Exercise requirements:
Copy out exactly the lines below that run from the one holding "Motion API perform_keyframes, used" to the one holding "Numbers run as", keeping both of those lines and no others.

Material provided:
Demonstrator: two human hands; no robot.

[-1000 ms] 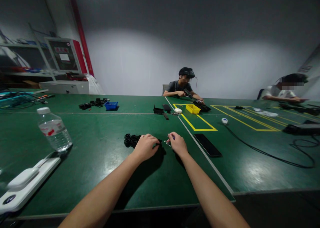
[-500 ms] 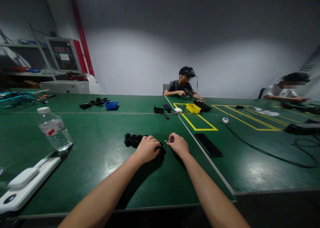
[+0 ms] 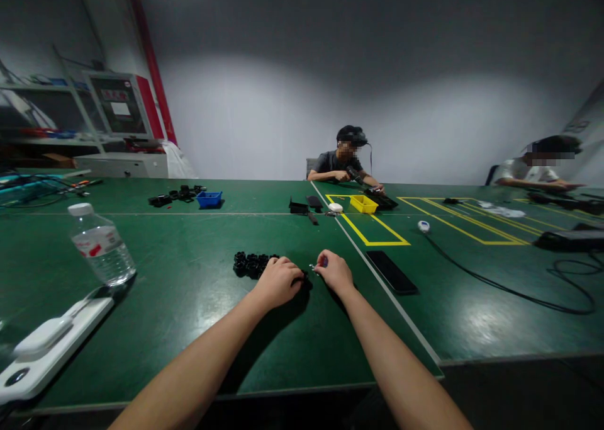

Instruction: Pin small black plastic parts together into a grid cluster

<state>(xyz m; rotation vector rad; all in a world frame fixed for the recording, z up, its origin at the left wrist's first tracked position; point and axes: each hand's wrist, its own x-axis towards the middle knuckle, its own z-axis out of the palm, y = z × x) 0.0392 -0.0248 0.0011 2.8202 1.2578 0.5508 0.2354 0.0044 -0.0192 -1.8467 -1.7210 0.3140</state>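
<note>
Several black round parts (image 3: 249,264) stand in a tight cluster on the green table (image 3: 198,329). My left hand (image 3: 279,281) rests just right of them, its fingers curled down around a small black part that they mostly hide. Close by on the right, my right hand (image 3: 334,271) is closed in a pinch on a small shiny metal piece (image 3: 312,267), whose tip points left toward my left fingertips. A narrow gap lies between the two hands. The exact kind of the black part and of the metal piece is too small to tell.
A dark phone (image 3: 391,271) lies right of my right hand. Farther off are a blue bin (image 3: 209,199), a yellow bin (image 3: 363,204) and a white-headed cable (image 3: 423,226). A water bottle (image 3: 101,244) stands left by a white device (image 3: 56,342). Two people sit across.
Both hands keep nearly the same pose. The whole view has shifted very slightly, and the metal piece at my right fingertips has barely moved.
</note>
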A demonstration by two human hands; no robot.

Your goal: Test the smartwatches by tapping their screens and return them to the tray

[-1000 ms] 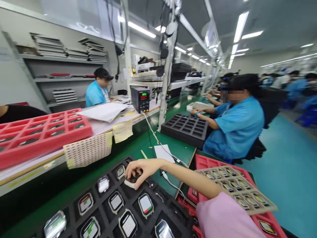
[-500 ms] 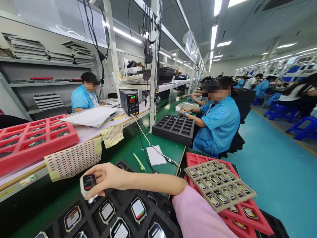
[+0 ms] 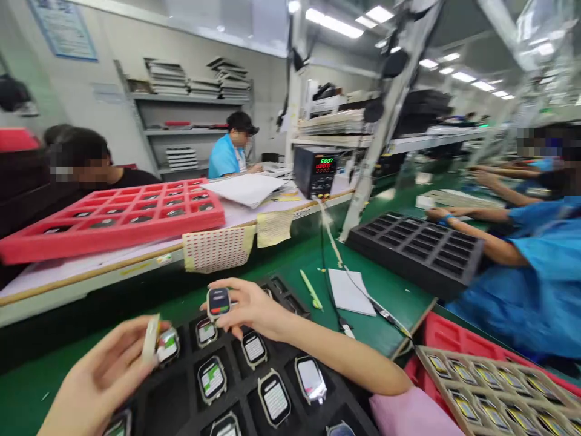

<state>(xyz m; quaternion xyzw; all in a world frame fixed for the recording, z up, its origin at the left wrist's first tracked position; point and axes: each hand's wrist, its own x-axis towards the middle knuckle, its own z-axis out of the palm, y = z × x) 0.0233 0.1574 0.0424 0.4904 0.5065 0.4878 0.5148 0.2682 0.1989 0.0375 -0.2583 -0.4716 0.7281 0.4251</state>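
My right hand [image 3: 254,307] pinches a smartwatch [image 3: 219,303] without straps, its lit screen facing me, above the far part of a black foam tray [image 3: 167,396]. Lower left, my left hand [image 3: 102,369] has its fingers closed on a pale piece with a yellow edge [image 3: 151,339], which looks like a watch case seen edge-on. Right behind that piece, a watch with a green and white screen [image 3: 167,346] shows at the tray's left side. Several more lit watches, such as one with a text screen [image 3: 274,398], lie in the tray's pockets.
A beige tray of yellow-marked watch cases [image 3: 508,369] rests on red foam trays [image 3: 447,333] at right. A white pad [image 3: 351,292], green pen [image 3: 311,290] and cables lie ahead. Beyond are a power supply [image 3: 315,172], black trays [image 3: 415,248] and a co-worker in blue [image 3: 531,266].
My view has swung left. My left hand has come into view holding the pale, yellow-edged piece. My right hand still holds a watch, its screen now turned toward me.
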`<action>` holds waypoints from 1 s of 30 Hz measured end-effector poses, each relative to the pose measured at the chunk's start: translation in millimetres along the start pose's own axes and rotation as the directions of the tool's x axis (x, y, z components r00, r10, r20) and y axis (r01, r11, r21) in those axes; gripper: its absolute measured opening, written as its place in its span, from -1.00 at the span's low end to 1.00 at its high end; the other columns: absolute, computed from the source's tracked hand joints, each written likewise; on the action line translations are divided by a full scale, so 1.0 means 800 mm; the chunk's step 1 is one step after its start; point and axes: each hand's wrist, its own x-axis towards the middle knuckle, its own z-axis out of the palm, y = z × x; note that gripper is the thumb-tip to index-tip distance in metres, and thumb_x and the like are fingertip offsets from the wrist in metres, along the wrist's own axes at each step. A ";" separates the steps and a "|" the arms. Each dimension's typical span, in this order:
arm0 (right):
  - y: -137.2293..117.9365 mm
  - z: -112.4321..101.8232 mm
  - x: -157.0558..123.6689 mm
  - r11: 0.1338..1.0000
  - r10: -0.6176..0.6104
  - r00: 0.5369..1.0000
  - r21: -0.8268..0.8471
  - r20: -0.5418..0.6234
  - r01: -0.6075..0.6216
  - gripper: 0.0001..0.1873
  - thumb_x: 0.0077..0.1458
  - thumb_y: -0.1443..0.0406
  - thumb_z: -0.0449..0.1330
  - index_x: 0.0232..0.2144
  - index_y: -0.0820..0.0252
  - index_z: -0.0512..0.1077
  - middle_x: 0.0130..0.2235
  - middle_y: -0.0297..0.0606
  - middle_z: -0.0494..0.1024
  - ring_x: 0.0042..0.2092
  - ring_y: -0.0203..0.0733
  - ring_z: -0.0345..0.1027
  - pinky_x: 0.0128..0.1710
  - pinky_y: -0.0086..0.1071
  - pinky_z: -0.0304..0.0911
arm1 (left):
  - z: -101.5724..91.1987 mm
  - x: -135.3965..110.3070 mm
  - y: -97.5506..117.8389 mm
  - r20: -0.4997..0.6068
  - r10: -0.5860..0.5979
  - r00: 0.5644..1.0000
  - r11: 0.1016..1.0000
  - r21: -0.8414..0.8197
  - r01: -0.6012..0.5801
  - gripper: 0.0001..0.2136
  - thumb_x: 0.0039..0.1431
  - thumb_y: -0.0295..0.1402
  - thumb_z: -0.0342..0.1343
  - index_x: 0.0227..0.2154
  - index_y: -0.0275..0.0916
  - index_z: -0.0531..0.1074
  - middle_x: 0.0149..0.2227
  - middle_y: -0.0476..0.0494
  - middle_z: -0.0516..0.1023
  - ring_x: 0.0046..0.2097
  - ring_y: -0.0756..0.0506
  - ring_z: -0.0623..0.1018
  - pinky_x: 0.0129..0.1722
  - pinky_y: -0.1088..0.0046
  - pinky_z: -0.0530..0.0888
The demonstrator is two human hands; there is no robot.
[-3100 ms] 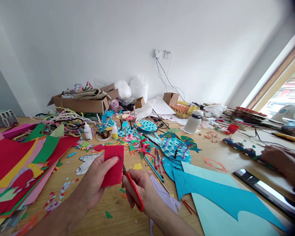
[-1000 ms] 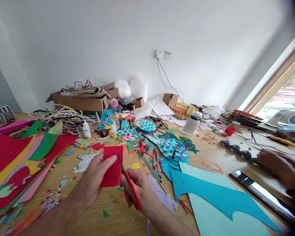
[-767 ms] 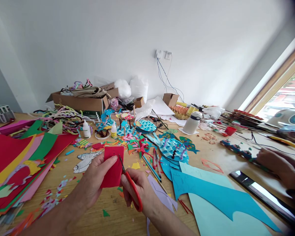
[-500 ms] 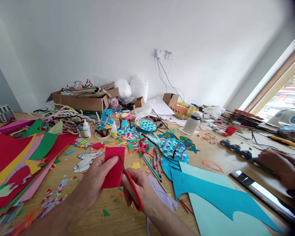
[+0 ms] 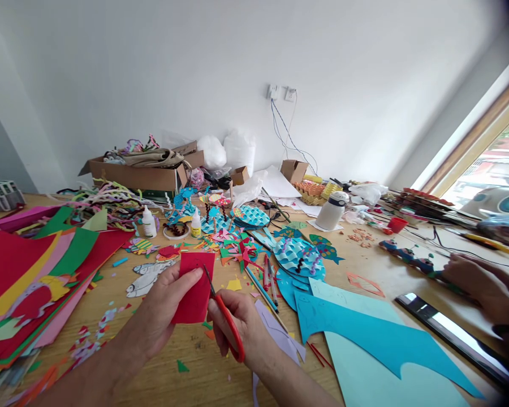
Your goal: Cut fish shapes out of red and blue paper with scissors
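My left hand (image 5: 162, 305) pinches a rectangle of red paper (image 5: 194, 308) by its left side, the thumb lying on top. Red-handled scissors (image 5: 232, 328) are in my right hand (image 5: 241, 322), fingers wrapped around the handles. Their dark blades rest at the right part of the red paper, and the tips point up near my left thumb. Faint dark marks show at the paper's top. Below the hands, a small green paper scrap (image 5: 182, 366) lies on the wooden table (image 5: 212, 384). White paper fish cutouts (image 5: 146, 277) lie just left of the red paper.
Colored sheets (image 5: 21, 271) are stacked at left. Glue bottles (image 5: 149, 222), paper scraps, pencils (image 5: 261, 288) and blue paper fish (image 5: 299, 257) spread across the middle. A blue sheet (image 5: 365, 328) lies at right, near a phone (image 5: 449, 333) and another person's hands (image 5: 470, 277).
The red paper, my hands and the scissors have shifted very slightly to the left. My grip on both things stays the same.
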 end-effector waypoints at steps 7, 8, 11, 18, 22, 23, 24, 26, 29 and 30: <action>-0.001 0.000 0.001 1.000 0.017 1.000 -0.009 0.005 -0.017 -0.45 -0.17 -0.17 0.14 -0.63 0.20 0.20 -0.80 -0.52 0.20 -0.78 -0.49 0.02 -0.81 -0.62 -0.13 | -0.003 0.002 0.002 0.028 -0.019 0.999 1.000 -0.020 0.019 -0.88 -0.18 -0.32 0.25 -0.55 -0.22 0.44 -0.65 0.10 0.52 -0.64 0.07 0.42 -0.68 0.66 0.29; -0.002 0.000 0.001 1.000 0.020 1.000 -0.012 0.004 -0.020 -0.45 -0.17 -0.17 0.13 -0.63 0.20 0.20 -0.80 -0.52 0.19 -0.78 -0.49 0.01 -0.82 -0.62 -0.13 | -0.003 0.002 0.002 0.027 -0.021 0.999 1.000 -0.020 0.021 -0.88 -0.18 -0.32 0.25 -0.55 -0.22 0.44 -0.65 0.10 0.52 -0.64 0.07 0.42 -0.68 0.66 0.28; -0.003 0.001 0.002 1.000 0.022 1.000 -0.019 0.004 -0.022 -0.44 -0.16 -0.18 0.12 -0.63 0.20 0.20 -0.81 -0.53 0.18 -0.79 -0.49 -0.01 -0.82 -0.61 -0.15 | -0.004 0.002 0.002 0.032 -0.016 0.999 1.000 -0.020 0.017 -0.88 -0.17 -0.32 0.25 -0.55 -0.23 0.44 -0.65 0.09 0.51 -0.64 0.08 0.41 -0.68 0.66 0.27; -0.002 0.001 0.001 0.999 0.025 1.000 -0.029 -0.009 -0.025 -0.46 -0.14 -0.16 0.12 -0.64 0.20 0.19 -0.81 -0.53 0.17 -0.79 -0.50 -0.01 -0.81 -0.61 -0.15 | -0.003 0.002 0.004 0.037 -0.017 0.999 1.000 -0.014 0.018 -0.88 -0.16 -0.32 0.24 -0.56 -0.22 0.42 -0.66 0.10 0.50 -0.64 0.07 0.41 -0.68 0.65 0.27; -0.001 0.001 0.002 0.999 0.037 0.999 -0.027 -0.015 -0.037 -0.46 -0.14 -0.16 0.12 -0.64 0.20 0.18 -0.80 -0.53 0.18 -0.79 -0.50 -0.01 -0.81 -0.61 -0.14 | -0.003 0.000 0.006 0.009 -0.014 1.000 1.000 -0.014 0.014 -0.85 -0.17 -0.30 0.24 -0.52 -0.21 0.42 -0.64 0.09 0.52 -0.63 0.05 0.43 -0.67 0.63 0.30; -0.001 0.001 0.002 0.999 0.036 0.999 -0.025 -0.013 -0.037 -0.46 -0.14 -0.16 0.12 -0.64 0.19 0.18 -0.80 -0.53 0.18 -0.79 -0.50 -0.01 -0.81 -0.61 -0.15 | -0.003 0.000 0.006 -0.002 -0.013 1.000 1.000 -0.013 0.013 -0.85 -0.18 -0.30 0.24 -0.51 -0.21 0.42 -0.64 0.09 0.52 -0.63 0.05 0.43 -0.67 0.63 0.30; 0.000 0.001 0.002 0.999 0.036 0.999 -0.024 -0.010 -0.036 -0.46 -0.14 -0.16 0.12 -0.64 0.19 0.18 -0.80 -0.53 0.18 -0.79 -0.50 -0.01 -0.82 -0.61 -0.15 | -0.002 -0.001 0.007 -0.013 -0.011 1.000 1.000 -0.010 0.011 -0.84 -0.18 -0.30 0.25 -0.51 -0.21 0.43 -0.63 0.09 0.52 -0.63 0.06 0.43 -0.67 0.64 0.29; 0.000 0.001 0.002 0.999 0.034 0.999 -0.027 -0.004 -0.034 -0.46 -0.13 -0.15 0.12 -0.64 0.19 0.18 -0.80 -0.53 0.18 -0.79 -0.50 -0.01 -0.81 -0.61 -0.16 | -0.002 -0.001 0.008 -0.028 -0.009 1.000 1.000 0.001 0.009 -0.84 -0.19 -0.31 0.25 -0.52 -0.22 0.43 -0.65 0.09 0.51 -0.64 0.07 0.41 -0.68 0.65 0.27; -0.001 0.000 0.001 0.999 0.031 1.000 -0.037 -0.004 -0.031 -0.46 -0.12 -0.16 0.11 -0.63 0.20 0.18 -0.79 -0.52 0.20 -0.77 -0.49 0.01 -0.80 -0.60 -0.14 | -0.001 0.000 0.009 -0.022 -0.011 1.000 1.000 0.017 0.011 -0.85 -0.19 -0.30 0.25 -0.53 -0.22 0.43 -0.68 0.11 0.48 -0.66 0.08 0.39 -0.69 0.66 0.25; -0.001 0.000 0.001 0.999 0.028 1.000 -0.041 -0.003 -0.028 -0.46 -0.12 -0.16 0.10 -0.63 0.20 0.18 -0.78 -0.52 0.20 -0.77 -0.49 0.02 -0.80 -0.60 -0.13 | -0.001 0.000 0.008 -0.013 -0.010 1.000 1.000 0.022 0.011 -0.85 -0.18 -0.30 0.24 -0.53 -0.22 0.43 -0.68 0.11 0.48 -0.66 0.08 0.39 -0.69 0.66 0.26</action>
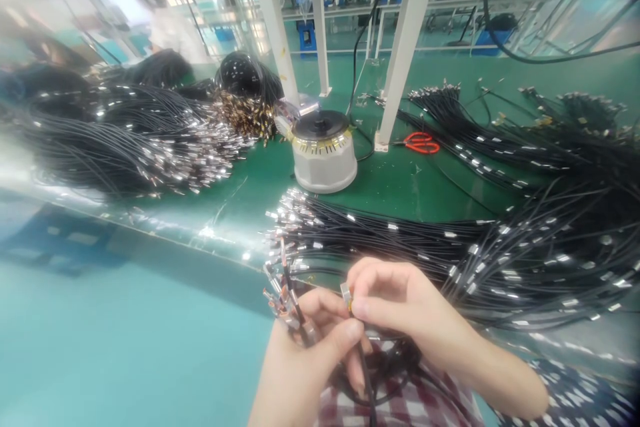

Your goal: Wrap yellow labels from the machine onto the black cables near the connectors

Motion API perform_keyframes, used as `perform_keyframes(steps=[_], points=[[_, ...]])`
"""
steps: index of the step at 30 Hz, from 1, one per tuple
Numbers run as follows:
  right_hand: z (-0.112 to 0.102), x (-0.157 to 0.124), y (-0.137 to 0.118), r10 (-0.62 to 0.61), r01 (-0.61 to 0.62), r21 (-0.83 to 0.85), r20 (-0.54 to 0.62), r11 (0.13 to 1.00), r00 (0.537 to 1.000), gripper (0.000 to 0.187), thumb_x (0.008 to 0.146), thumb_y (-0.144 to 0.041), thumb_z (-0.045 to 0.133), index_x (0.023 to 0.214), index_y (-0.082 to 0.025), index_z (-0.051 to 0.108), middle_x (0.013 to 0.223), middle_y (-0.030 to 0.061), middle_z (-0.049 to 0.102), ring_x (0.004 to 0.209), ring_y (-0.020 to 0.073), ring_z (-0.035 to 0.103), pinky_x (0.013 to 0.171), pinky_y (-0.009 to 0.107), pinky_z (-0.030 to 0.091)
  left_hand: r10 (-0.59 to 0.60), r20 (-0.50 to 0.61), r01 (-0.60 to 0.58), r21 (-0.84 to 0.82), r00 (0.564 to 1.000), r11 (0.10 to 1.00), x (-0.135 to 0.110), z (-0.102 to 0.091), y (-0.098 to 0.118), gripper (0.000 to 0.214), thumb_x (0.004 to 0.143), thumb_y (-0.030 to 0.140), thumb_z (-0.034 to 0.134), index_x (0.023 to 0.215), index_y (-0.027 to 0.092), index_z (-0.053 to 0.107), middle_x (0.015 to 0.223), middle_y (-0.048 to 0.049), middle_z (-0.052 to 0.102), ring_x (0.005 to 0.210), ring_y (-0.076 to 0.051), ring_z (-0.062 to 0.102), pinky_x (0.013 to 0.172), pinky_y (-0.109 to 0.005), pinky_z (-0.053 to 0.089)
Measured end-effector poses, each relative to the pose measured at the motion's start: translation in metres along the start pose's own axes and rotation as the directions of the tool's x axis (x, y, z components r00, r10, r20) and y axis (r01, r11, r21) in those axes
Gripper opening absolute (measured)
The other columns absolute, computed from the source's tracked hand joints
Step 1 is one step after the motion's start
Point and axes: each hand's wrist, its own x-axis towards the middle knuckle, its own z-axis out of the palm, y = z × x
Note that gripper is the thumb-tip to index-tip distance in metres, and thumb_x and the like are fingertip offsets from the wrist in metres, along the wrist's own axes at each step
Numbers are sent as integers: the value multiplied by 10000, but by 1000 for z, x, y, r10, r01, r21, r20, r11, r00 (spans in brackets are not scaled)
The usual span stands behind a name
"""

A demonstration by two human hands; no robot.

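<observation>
Head view: off the tabletop's (230, 200) near edge, right hand (393, 290) pinches a cable's (367, 373) metal connector (345, 291) between fingers; left hand's (317, 340) fingers curl round the cable, bunched cable ends (283, 307) in its thumb crook. Slack left grip could spill the bunch; skewed pinch could bend the connector.

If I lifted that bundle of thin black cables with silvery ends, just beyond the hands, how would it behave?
The black cable bundle would probably sag, since its strands curve loosely. It's likely fairly heavy, with so many cables together. Strands might snag, because they cross towards the right.
</observation>
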Motion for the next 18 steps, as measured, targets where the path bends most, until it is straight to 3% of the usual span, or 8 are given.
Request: perform_keyframes(steps=[8,18], points=[[-1,1,1,-18,18,-19,-9,1000,1000,198,719,-313,767,640,-177,646,833,29,586,774,160,553,711,291,442,-2,31,2,-1,1000,1000,2,-4,-3,221,704,260,793,733,140,609,544,-3,658,381,-114,581,401,-190,470],[1,1,0,-7,7,-10,-11,1000,1000,203,723,-312,761,641,-173,639,831,28,575,749,151,546,662,277,441,1,36,-1,5,999,1000,0,-5,-2,178,736,222,762,741,133,608,578,-18,677,405,-105,585,425,-185,479]])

Answer section:
Motion API perform_keyframes, used as `perform_keyframes(steps=[_], points=[[_, ...]])`
"""
steps: index of the step at 30 Hz, from 1, one per tuple
Numbers run as follows:

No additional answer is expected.